Se llega al final de la Navidad con la sensación de que el estómago se ha vuelto un fardo ajeno y de que el paladar se ha hecho insensible. El champán se deposita en un lecho de comida permanente que a la altura del 31 de diciembre ya ni sabe ni tiene más gracia que el mérito de terminarse el plato y los mantecados, que en diciembre son como una avanzada del gozo, se vuelven rutinarios y de trámite. La barriga, que es un órgano que parece tener oídos, se estremece cuando escucha hablar del roscón de Reyes y la cabeza pide que por favor sea pequeño, pero la proximidad del final consigue que al final también se trague: no volverán a encenderse las luces hasta el año siguiente y la comida volverá a la cordura de respetar el apetito y el hartazgo.

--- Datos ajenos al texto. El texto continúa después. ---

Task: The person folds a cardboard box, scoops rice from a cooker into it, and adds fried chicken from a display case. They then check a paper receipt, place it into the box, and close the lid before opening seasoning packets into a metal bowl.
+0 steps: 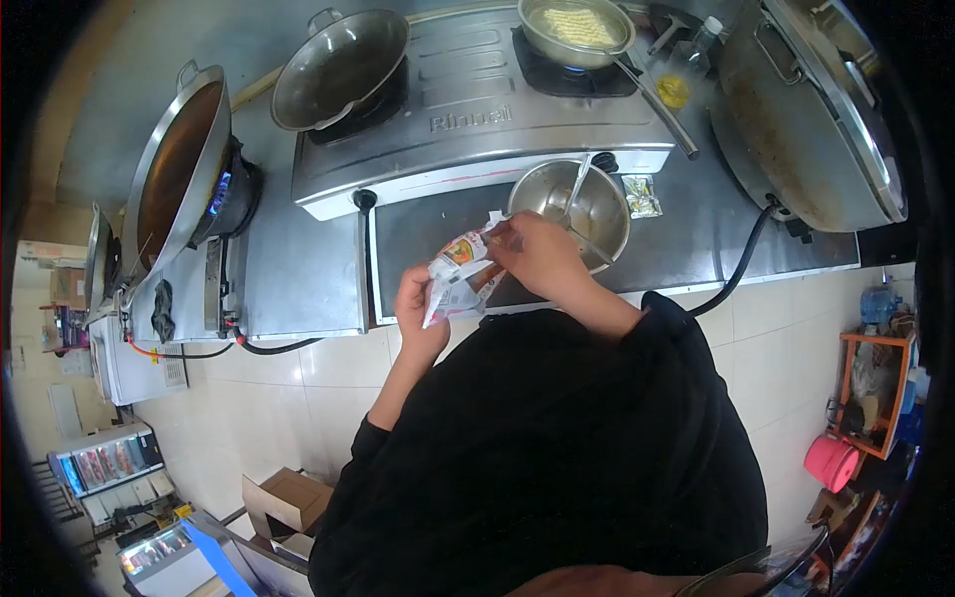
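Observation:
An instant noodle packet (461,261), white with a printed food picture, is crumpled between my hands at the counter's front edge. My left hand (418,306) is closed around its lower left side. The fingers of my right hand (534,251) pinch its upper right edge; what lies inside the packet is hidden. Just beyond my right hand is a steel bowl (619,221) with a spoon (578,183) in it, and my right forearm passes over its near edge. Right of the bowl, a small foil sachet (643,196) lies flat on the counter.
On the stove (477,139), a pan (530,42) holding a pale noodle block sits over a lit burner, its handle pointing toward me. A wok (343,65) is on the left burner. Another large wok (149,189) stands farther left over flame. A big pot (786,139) and oil bottle (686,70) stand right.

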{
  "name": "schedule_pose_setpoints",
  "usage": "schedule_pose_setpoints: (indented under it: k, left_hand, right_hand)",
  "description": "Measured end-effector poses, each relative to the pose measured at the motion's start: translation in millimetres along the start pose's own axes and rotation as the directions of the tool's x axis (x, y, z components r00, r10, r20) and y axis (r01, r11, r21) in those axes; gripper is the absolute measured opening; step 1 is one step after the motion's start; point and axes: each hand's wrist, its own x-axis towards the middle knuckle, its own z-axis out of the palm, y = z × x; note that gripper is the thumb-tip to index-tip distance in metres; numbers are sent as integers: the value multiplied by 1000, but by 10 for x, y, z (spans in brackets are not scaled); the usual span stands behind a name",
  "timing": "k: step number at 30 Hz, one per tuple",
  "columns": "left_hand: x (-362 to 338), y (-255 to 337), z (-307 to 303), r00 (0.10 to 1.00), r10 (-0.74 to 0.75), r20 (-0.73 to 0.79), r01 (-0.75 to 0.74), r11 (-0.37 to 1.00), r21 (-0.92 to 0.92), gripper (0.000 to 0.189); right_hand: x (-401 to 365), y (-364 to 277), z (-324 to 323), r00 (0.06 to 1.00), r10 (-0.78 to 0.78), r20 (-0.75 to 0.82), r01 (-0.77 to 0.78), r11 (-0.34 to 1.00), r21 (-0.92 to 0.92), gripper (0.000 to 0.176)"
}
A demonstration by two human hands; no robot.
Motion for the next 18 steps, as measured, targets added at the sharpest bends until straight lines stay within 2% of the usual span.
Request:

Al cabo de unos meses aparecerán por la casa algunos restos que no se terminaron. Unos centímetros de turrón blando que resiste a la humedad o tal vez lo que quedó de la torta imperial. Pasa entonces que saben mejor cuando se devoraban al abrigo de un brasero. Se mastica con los dientes y la boca, pero se come ante todo con la cabeza y el cerebro disfruta menos cuando se da cuenta de que hay un desorden y un abuso.

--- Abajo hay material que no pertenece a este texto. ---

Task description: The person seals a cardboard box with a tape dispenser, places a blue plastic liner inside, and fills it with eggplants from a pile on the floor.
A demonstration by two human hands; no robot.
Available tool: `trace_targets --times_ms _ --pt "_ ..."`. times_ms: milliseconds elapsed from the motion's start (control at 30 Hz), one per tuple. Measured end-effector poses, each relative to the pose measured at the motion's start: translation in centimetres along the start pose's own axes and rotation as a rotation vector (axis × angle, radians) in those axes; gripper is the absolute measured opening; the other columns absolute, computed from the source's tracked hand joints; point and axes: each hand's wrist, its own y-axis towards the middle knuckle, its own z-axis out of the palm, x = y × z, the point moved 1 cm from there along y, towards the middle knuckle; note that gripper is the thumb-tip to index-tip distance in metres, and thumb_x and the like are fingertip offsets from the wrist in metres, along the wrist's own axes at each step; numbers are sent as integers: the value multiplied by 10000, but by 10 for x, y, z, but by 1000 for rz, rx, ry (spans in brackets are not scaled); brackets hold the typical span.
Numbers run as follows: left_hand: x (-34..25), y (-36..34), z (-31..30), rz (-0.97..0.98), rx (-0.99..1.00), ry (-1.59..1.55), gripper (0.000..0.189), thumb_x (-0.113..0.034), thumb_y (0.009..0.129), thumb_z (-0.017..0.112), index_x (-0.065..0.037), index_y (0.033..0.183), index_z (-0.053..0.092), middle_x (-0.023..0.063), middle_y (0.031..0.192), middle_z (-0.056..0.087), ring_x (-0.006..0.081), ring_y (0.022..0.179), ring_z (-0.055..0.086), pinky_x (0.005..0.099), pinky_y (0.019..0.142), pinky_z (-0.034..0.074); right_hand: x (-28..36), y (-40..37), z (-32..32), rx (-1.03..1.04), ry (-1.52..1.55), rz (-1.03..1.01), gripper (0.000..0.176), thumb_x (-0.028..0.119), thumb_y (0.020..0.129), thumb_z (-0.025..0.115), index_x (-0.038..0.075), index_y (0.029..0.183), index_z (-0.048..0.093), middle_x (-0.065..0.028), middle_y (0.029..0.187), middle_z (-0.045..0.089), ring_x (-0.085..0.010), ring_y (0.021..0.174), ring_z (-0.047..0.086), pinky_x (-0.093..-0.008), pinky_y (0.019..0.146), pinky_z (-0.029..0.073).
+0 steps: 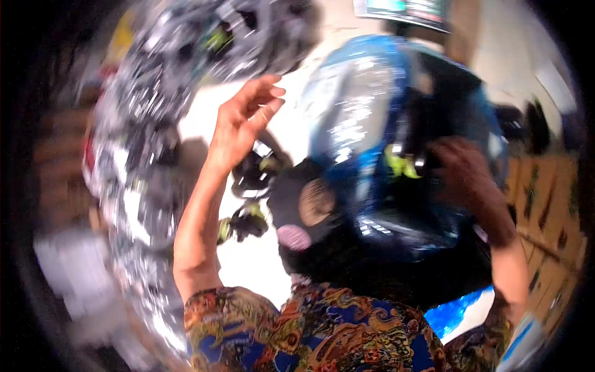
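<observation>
My left hand [245, 121] is raised over the white table surface [248, 266], its fingers curved and apart with nothing between them. Below it lie a dark, shiny wrapped item [255, 170] and a smaller black and yellow-green item [248, 222]. My right hand [463, 166] is at the dark opening of a large blue plastic bag [353, 124]. Beside its fingertips is a black item with a yellow-green part [400, 162]. Motion blur hides whether those fingers grip anything.
Clear plastic-wrapped dark items [149, 204] form a long pile along the left and top. A screen [403, 9] stands at the top. Cardboard boxes [548, 204] are at the right, and a whitish box [74, 266] is at the lower left.
</observation>
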Motion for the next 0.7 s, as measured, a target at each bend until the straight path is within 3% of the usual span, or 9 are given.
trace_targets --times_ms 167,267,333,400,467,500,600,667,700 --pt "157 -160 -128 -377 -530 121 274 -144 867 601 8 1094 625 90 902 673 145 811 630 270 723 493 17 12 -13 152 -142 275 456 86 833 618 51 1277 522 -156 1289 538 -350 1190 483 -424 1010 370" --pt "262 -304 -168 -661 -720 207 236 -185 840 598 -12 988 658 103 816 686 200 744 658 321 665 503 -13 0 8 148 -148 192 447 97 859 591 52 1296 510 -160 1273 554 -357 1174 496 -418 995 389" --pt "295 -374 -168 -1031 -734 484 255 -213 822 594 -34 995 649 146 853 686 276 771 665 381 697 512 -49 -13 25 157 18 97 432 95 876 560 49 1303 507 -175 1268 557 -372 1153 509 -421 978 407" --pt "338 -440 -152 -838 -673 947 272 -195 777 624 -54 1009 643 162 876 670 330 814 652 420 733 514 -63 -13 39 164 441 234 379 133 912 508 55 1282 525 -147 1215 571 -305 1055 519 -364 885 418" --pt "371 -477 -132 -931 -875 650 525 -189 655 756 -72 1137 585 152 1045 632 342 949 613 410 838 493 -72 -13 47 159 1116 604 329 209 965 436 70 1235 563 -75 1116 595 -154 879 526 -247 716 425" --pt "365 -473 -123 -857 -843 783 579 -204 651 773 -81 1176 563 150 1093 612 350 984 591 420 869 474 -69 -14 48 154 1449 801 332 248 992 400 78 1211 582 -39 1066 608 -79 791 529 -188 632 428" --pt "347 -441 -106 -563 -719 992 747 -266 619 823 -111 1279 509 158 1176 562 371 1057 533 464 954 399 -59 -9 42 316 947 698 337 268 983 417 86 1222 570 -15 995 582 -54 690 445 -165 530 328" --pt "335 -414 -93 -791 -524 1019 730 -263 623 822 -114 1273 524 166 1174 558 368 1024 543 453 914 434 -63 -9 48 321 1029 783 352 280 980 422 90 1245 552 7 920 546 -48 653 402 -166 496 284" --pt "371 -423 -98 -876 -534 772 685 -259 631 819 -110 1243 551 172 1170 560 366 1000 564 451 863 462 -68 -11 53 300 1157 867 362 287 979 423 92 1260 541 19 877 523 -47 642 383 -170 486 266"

Los cofrades saben que la medida es crucial para que una procesión resulte bien. Lo que se recuerda de una imagen en la calle es por lo general efímero y bello y se puede pasar en un segundo de la emoción al aburrimiento, del pellizco que permanecerá al deseo claro de que la cofradía vaya recogiéndose para no estropearlo. No por meter la pata, sino por pura duración.
Quizá los más jóvenes pensarán que ellos no se cansarán jamás, pero los más sinceros saben que es preferible una cofradía que camina hacia su casa con la presteza debida, aunque siempre sin renunciar a la belleza y a los momentos únicos, que aquella que no quiere entrar y cansa a los que están en las filas y a los que han acudido a disfrutar y piensan que tendrán que irse si no quieren dejar de hacerlo.
Se ha aprendido en las últimas Semanas Santas, que van ayudando a dejar atrás el hábito de los regresos eternos y de esperar a la cofradía más en el bar que en la plaza de la iglesia, y se ha confirmado también en estos días en Córdoba, cuando los que se retiraron antes se marcharon felices y confirmaron al preguntar después por la hora que hicieron bien no embotándose el corazón con aquello que siempre es mejor en la dosis justa.